→ **Exercise prompt**:
Look through the entries below and report how many lines hold the string "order". Only the number is wanted.

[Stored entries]
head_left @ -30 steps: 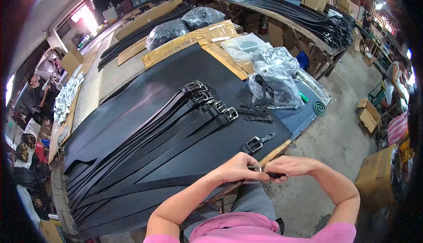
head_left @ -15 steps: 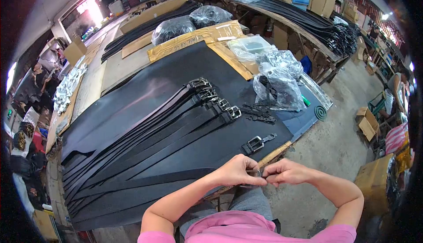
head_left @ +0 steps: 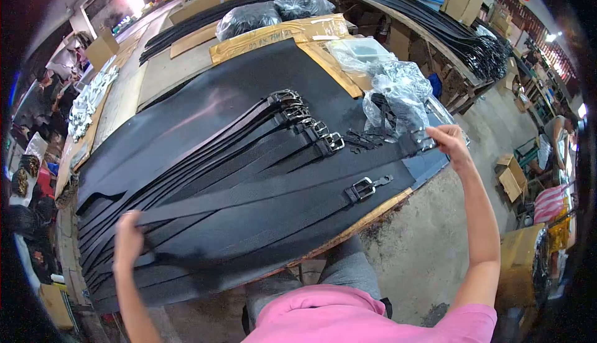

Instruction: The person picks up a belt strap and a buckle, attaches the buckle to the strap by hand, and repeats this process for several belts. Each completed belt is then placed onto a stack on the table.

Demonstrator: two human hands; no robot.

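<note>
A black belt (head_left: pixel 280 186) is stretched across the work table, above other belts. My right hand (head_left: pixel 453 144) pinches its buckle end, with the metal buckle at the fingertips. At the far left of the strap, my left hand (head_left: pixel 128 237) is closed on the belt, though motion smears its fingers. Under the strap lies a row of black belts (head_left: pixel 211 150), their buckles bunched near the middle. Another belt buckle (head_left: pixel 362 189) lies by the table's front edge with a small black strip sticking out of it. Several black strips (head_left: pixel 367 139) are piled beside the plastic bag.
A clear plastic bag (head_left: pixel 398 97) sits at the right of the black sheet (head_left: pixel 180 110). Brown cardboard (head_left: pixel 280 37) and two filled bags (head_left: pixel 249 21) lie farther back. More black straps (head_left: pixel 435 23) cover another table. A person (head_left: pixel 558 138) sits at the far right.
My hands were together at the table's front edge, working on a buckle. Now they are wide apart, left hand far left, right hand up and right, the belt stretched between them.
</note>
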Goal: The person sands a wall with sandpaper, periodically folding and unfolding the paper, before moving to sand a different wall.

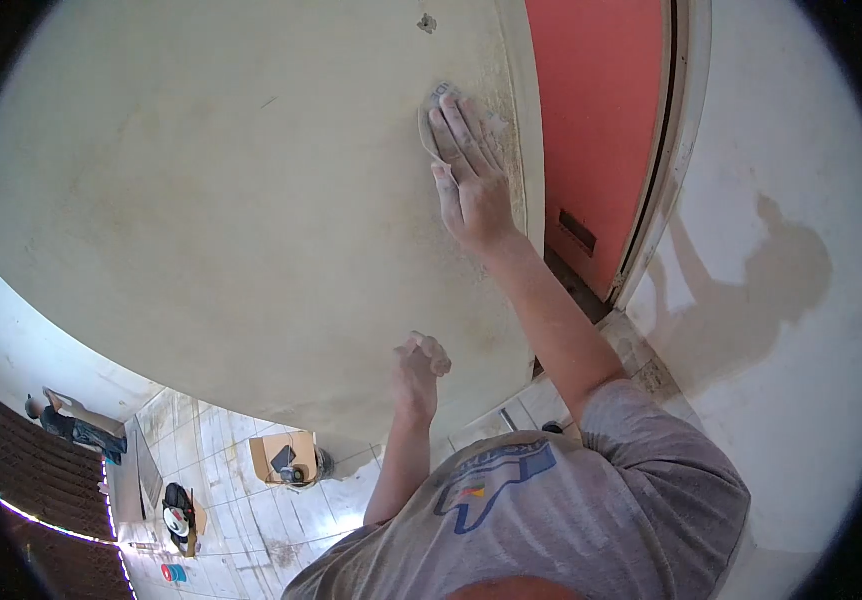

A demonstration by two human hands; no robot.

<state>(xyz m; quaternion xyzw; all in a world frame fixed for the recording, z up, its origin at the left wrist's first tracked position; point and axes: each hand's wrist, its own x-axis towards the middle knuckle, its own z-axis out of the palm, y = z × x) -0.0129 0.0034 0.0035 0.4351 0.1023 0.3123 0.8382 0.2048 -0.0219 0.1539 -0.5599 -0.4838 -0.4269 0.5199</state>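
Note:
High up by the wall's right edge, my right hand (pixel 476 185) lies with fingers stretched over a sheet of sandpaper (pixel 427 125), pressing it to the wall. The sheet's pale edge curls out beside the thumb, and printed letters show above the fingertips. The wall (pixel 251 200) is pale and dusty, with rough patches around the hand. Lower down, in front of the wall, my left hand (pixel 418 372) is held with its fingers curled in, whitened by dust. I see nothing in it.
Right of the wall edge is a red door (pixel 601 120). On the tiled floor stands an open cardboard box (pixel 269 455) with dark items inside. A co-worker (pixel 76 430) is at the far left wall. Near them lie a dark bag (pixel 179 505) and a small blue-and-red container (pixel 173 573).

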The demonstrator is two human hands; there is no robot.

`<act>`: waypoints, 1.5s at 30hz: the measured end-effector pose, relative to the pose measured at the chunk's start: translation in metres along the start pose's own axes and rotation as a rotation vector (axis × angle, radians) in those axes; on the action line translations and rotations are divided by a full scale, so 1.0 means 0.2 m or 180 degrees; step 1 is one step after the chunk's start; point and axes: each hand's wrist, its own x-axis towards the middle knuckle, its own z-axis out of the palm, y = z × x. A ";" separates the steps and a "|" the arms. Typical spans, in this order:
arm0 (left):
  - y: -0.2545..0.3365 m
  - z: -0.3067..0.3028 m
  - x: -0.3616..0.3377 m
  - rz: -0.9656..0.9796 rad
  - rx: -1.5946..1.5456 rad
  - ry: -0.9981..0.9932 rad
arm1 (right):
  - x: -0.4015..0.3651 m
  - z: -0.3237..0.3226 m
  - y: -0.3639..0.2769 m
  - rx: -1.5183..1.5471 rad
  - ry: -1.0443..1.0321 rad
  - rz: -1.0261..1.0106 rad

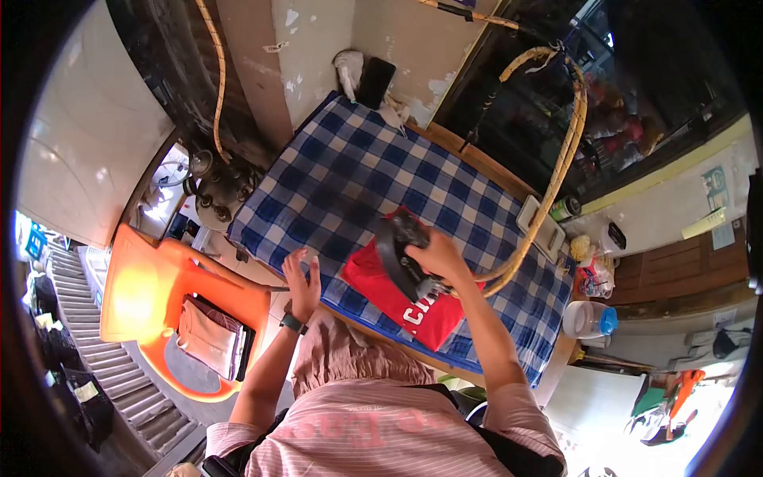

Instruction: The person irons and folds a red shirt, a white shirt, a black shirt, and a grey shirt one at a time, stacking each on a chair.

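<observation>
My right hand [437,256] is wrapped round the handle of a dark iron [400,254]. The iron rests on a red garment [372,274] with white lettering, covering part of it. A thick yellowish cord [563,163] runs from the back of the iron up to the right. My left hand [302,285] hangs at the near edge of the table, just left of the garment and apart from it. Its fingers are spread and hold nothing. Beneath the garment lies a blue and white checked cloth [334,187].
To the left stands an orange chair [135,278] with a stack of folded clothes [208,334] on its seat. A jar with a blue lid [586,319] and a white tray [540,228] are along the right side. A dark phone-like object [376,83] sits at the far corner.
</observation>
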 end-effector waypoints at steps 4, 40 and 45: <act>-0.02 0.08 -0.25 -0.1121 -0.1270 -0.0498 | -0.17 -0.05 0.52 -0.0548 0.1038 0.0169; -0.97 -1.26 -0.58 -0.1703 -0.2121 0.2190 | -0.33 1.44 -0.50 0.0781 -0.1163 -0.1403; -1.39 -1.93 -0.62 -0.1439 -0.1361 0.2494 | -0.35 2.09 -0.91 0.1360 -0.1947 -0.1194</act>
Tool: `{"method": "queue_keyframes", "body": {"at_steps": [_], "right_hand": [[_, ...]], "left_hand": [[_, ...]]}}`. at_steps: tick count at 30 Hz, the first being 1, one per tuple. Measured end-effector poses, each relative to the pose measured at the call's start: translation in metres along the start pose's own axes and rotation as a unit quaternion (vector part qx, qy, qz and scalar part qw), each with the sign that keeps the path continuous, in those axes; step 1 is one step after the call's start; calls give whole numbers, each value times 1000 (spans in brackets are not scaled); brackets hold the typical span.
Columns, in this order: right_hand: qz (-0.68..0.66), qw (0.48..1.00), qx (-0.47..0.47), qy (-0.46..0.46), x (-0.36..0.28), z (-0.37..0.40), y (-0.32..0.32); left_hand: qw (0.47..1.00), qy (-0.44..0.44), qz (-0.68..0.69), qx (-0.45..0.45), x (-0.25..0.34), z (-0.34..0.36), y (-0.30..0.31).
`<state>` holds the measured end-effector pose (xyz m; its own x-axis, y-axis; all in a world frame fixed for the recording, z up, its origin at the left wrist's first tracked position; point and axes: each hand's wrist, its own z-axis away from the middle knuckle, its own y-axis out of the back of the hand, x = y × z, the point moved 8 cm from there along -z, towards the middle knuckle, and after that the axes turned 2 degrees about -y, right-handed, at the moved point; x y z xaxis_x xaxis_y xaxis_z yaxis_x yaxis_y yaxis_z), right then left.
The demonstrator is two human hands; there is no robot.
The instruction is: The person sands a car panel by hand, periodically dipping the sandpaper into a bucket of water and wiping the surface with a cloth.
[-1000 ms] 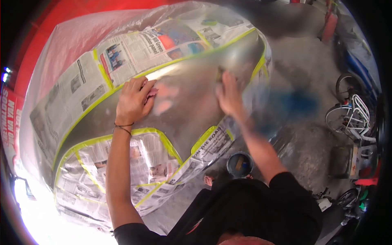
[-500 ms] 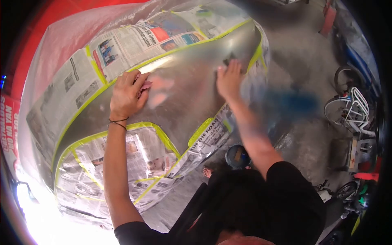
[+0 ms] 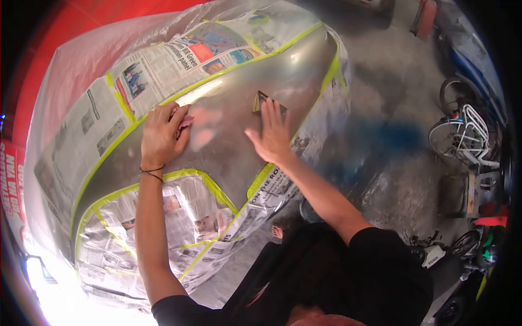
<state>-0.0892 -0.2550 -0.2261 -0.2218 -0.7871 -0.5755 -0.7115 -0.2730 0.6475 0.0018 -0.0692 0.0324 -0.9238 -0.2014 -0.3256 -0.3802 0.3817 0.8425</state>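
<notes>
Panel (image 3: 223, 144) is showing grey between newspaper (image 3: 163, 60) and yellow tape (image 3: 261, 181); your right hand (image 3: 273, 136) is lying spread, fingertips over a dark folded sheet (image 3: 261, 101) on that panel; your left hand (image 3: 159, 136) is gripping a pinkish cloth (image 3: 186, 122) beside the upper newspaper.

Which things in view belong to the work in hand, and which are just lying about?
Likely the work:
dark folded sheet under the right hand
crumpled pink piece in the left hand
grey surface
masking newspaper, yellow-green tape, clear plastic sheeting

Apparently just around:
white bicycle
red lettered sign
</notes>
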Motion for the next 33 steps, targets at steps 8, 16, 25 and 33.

→ **Output of the task**:
2